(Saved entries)

◇ ◇ ◇

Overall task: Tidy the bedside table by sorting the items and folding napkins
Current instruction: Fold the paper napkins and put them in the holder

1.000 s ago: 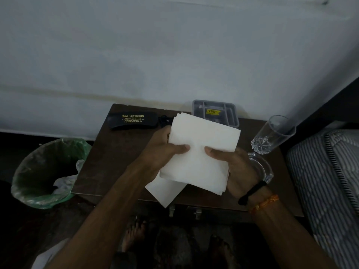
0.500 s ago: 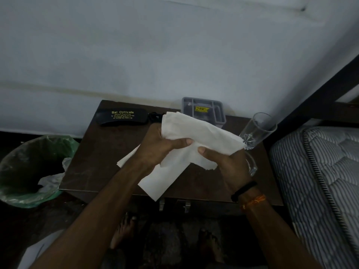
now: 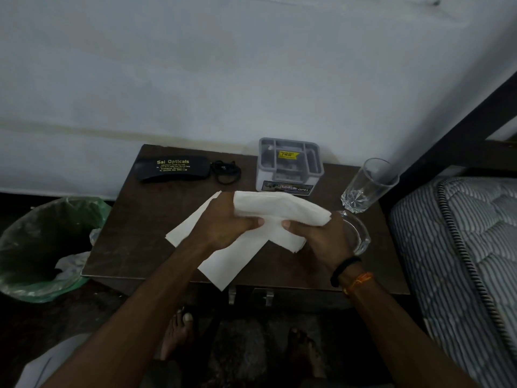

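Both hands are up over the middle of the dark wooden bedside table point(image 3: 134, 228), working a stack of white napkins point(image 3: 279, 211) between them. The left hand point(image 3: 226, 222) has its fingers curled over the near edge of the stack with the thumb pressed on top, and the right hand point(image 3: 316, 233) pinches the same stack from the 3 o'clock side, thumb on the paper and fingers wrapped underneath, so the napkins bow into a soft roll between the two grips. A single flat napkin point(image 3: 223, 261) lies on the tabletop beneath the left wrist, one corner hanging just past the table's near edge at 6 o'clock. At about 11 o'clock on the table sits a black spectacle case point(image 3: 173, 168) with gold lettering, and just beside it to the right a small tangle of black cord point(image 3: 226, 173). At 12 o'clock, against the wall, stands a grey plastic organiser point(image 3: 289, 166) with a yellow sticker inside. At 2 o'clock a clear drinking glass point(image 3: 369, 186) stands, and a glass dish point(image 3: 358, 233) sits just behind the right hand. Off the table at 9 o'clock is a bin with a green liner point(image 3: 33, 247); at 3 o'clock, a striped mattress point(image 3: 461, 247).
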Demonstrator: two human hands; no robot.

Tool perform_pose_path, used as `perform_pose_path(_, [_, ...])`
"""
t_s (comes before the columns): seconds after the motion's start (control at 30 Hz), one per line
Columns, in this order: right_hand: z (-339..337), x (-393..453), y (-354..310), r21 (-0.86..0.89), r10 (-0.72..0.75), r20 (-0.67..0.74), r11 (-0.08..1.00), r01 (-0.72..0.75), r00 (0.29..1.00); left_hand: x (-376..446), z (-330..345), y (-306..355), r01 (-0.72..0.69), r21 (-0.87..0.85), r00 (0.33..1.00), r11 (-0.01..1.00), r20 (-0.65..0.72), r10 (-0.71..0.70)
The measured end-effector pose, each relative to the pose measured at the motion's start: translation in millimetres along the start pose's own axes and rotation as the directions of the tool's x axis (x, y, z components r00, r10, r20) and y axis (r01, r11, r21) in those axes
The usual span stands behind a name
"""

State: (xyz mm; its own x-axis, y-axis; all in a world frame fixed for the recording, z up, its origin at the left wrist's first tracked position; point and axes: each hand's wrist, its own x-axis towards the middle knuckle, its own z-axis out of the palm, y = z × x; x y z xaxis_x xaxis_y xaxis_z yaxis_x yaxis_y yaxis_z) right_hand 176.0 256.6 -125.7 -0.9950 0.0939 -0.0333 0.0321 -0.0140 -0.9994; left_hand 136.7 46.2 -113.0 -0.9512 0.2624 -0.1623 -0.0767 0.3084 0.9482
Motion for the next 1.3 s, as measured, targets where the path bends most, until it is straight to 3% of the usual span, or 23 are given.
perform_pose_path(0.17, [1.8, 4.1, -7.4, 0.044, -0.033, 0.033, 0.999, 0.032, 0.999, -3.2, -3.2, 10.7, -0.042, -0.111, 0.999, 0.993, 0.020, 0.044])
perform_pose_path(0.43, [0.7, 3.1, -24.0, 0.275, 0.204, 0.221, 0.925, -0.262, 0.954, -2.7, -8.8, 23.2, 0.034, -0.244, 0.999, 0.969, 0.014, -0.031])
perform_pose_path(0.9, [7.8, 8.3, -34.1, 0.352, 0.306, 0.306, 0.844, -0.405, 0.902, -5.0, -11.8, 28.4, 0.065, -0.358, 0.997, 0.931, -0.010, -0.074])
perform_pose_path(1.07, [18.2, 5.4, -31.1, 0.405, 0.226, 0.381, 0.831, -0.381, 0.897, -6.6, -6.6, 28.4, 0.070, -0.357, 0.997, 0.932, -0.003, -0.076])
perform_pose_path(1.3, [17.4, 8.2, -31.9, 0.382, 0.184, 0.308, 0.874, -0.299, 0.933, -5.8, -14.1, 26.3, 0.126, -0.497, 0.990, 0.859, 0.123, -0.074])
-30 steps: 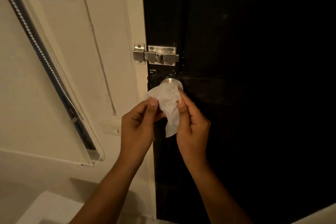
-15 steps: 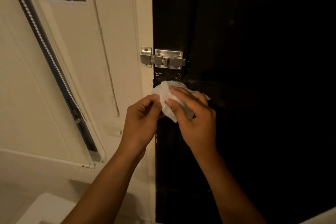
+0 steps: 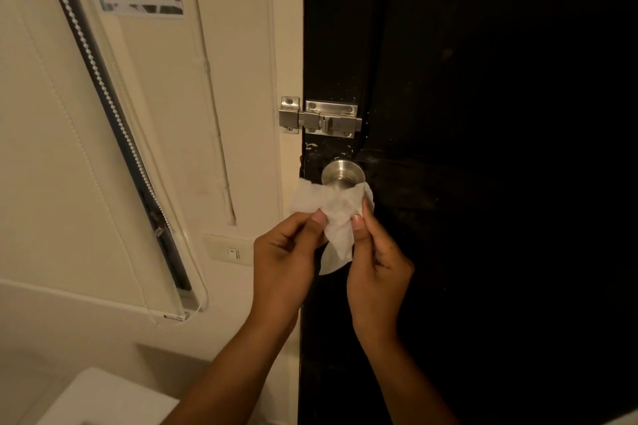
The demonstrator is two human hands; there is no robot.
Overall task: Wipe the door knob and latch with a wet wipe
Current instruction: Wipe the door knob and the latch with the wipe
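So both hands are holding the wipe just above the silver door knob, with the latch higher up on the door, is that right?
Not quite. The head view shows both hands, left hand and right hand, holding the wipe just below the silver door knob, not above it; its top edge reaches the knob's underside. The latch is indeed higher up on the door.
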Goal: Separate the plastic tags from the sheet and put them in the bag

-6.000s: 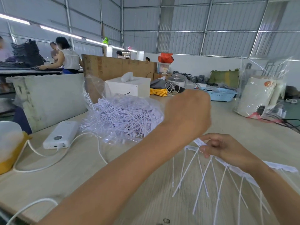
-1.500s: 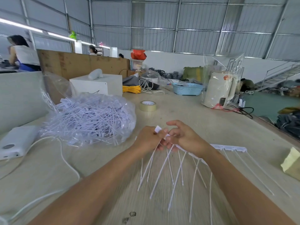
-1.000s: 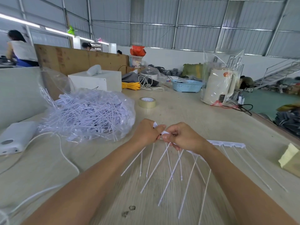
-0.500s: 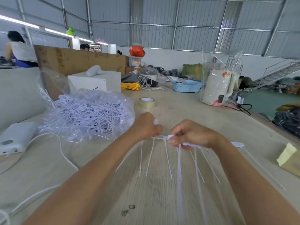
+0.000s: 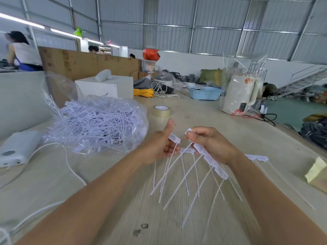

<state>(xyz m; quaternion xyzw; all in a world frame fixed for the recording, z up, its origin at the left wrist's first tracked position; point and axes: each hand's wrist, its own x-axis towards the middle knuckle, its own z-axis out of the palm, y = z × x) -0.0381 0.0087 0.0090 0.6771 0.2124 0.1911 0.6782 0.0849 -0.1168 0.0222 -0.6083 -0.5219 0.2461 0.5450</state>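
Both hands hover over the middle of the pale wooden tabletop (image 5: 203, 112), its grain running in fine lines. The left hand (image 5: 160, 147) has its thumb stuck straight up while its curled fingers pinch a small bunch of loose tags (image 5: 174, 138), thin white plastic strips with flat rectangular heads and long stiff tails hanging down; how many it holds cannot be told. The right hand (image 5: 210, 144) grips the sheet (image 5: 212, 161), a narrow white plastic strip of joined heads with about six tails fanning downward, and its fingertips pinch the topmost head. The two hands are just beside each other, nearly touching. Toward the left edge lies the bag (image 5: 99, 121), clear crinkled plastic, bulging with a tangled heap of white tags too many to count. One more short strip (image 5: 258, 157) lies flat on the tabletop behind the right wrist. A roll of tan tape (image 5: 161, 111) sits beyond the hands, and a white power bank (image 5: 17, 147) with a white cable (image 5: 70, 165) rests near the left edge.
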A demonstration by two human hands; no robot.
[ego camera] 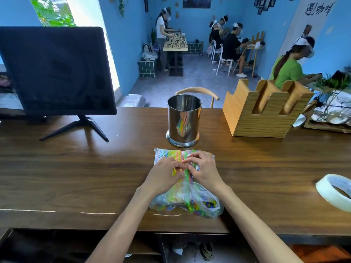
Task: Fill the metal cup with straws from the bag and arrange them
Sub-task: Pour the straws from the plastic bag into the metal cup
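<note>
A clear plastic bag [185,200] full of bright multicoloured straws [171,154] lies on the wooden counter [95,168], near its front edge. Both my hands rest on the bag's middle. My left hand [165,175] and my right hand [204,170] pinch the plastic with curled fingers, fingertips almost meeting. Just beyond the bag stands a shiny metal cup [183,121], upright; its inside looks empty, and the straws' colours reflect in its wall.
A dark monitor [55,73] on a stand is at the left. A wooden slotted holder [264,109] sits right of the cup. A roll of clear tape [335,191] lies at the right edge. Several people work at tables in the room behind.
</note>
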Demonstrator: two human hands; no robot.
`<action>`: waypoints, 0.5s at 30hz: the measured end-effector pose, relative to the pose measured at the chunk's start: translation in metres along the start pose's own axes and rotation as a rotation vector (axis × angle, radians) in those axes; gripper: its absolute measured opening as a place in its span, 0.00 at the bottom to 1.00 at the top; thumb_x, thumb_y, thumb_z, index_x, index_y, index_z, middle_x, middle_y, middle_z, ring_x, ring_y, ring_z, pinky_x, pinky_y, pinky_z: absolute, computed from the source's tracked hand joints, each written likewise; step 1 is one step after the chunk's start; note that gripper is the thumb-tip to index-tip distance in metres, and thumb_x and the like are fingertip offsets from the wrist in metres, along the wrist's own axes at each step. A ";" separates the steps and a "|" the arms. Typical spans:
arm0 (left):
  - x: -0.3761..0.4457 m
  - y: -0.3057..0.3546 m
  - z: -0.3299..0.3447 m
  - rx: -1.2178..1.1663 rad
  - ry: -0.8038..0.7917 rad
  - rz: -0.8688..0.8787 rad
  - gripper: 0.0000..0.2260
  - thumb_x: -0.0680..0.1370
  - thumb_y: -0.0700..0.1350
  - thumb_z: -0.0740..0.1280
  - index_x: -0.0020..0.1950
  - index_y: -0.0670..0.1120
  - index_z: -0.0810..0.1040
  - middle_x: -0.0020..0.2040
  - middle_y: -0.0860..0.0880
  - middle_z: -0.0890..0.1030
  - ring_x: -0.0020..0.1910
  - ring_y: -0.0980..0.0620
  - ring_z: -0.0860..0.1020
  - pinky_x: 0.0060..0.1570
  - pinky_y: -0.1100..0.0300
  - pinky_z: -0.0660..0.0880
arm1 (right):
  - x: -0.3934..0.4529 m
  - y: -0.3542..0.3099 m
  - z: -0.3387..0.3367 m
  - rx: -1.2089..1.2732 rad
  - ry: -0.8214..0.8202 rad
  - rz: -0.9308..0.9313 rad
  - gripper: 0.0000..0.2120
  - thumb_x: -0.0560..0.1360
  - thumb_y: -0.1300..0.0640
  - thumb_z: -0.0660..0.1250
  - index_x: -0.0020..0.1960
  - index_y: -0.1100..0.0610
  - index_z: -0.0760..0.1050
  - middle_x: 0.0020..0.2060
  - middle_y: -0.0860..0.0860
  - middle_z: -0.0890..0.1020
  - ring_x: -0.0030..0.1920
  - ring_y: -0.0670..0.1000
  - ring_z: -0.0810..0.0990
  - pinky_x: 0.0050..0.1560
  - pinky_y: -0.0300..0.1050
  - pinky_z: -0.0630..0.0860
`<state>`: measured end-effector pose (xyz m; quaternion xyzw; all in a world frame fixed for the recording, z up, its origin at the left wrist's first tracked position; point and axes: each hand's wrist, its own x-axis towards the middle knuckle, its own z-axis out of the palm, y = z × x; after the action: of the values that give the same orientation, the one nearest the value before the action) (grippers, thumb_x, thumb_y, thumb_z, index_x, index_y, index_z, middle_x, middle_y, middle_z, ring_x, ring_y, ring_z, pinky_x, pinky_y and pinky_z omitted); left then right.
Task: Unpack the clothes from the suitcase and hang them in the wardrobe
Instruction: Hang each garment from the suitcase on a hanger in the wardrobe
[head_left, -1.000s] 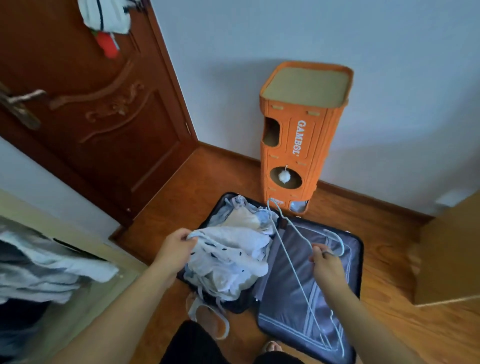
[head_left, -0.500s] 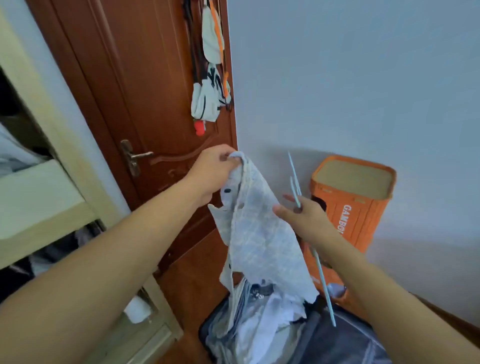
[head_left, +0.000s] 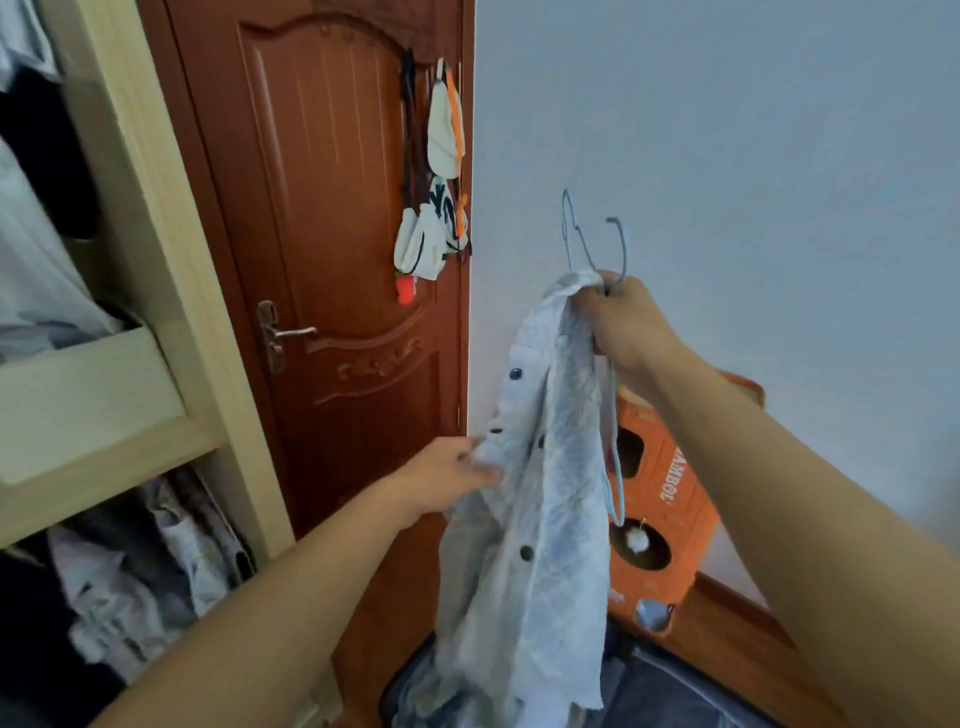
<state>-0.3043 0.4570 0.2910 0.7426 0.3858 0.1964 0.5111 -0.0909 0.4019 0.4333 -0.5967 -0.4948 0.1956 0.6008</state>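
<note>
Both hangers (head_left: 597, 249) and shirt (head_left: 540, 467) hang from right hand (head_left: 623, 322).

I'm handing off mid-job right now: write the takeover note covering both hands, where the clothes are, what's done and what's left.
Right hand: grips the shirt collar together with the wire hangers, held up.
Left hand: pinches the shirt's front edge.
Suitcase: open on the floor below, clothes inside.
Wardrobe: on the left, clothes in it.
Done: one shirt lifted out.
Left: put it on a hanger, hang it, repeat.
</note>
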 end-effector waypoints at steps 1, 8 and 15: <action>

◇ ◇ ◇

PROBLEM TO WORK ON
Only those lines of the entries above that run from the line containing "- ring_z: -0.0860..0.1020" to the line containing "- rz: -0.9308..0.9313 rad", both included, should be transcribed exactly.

THE ANSWER
  - ring_z: -0.0860..0.1020
  - pinky_x: 0.0060..0.1570
  - pinky_y: -0.1100..0.0300
  - pinky_z: -0.0660..0.0880
arm1 (right):
  - x: -0.3934..0.4529 m
  - y: -0.3542..0.3099 m
  - z: -0.3387..0.3367 m
  - rx: -1.2089..1.2732 rad
  - ry: -0.8214..0.8202 rad
  - rz: -0.9308..0.9313 rad

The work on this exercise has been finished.